__WORK INSTRUCTIONS__:
Every line below between the one holding "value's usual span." and the one holding "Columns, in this", inclusive, should be copied exactly, and no other line.

__GIVEN INFORMATION__:
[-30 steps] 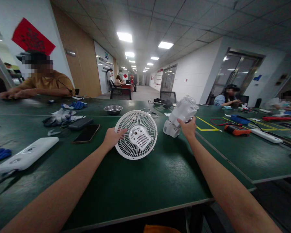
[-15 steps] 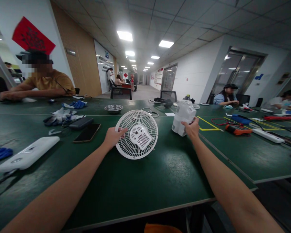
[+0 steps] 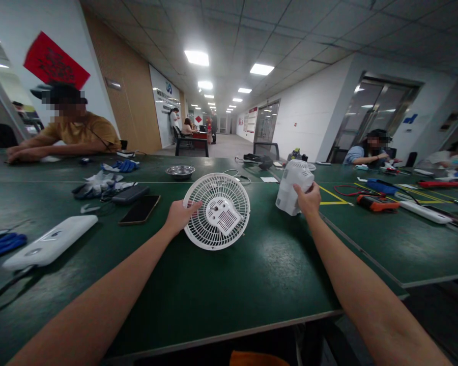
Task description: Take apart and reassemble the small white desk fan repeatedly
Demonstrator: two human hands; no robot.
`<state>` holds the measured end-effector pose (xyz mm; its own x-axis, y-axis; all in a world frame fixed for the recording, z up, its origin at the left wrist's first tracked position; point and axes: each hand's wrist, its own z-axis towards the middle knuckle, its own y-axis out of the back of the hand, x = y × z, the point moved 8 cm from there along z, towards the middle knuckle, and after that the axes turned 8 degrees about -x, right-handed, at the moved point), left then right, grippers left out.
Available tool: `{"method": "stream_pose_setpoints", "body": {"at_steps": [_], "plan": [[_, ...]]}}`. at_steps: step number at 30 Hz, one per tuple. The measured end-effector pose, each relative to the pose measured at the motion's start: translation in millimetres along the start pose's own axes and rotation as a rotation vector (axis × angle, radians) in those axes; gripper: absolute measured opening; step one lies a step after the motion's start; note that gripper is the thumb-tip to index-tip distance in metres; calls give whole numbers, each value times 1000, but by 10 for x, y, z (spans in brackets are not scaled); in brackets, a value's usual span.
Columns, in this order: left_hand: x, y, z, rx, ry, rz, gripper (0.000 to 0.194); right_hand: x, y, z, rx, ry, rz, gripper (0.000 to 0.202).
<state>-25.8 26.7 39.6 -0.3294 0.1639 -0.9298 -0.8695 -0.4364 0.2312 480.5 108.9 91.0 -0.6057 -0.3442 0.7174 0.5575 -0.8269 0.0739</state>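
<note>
A round white fan grille (image 3: pixel 234 195) with a motor plate at its centre tilts above the green table (image 3: pixel 229 300). My left hand (image 3: pixel 178 217) grips the grille's left rim, thumb over the ribs and the other fingers hidden behind. To the right, my right hand (image 3: pixel 309 199) is closed on a white plastic housing (image 3: pixel 290 188), holding its right side. Grille and housing are apart. A white cable (image 3: pixel 238 175) lies behind the grille.
At left lie a phone (image 3: pixel 140 210), a white power strip (image 3: pixel 53 241), a dark case (image 3: pixel 131 194) and gloves (image 3: pixel 99 183). A metal bowl (image 3: pixel 180 172) stands behind. Rightward are an orange meter (image 3: pixel 377 203) and another white strip (image 3: pixel 423 212). People sit across the table.
My right hand and the white housing have shifted slightly right, away from the grille. My left hand still holds the grille. The whole view has moved a little.
</note>
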Motion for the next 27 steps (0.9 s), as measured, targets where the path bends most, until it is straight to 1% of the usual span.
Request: {"method": "stream_pose_setpoints", "body": {"at_steps": [3, 7, 11, 14, 19, 23, 27], "plan": [[12, -3, 16, -6, -11, -7, 36, -52, 11, 33, -22, -42, 30, 74], [62, -5, 51, -7, -18, 14, 35, -134, -19, 41, -9, -97, 149, 75], [88, -9, 62, 2, -18, 19, 34, -153, -26, 41, -3, -104, 175, 74], [87, -15, 51, 16, -2, 10, 34, -142, 10, 45, -35, -91, 136, 74], [39, -11, 21, 14, 6, 4, 32, -108, 100, 48, -100, -62, -57, 76], [-6, 0, -16, 6, 21, -4, 33, -21, 119, 21, -95, -25, -99, 73], [-3, -5, -19, 8, 31, 12, 31, 63, 120, -7, -81, -2, -94, 72]]}}
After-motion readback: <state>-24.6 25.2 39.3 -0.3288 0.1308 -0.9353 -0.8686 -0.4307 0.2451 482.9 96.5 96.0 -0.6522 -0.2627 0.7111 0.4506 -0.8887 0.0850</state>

__WRITTEN ANSWER__:
Available tool: `{"method": "stream_pose_setpoints", "body": {"at_steps": [_], "plan": [[_, ...]]}}`. at_steps: step number at 30 Hz, one per tuple. The measured end-effector pose, each relative to the pose measured at the motion's start: translation in millimetres along the start pose's own axes and rotation as a rotation vector (axis × angle, radians) in those axes; gripper: absolute measured opening; step one lies a step after the motion's start; note that gripper is the thumb-tip to index-tip distance in metres; calls give whole numbers, each value times 1000, but by 10 for x, y, z (spans in brackets are not scaled); in brackets, a value's usual span.
Columns, in this order: left_hand: x, y, z, rx, ry, rz, gripper (0.000 to 0.194); right_hand: x, y, z, rx, ry, rz, gripper (0.000 to 0.202).

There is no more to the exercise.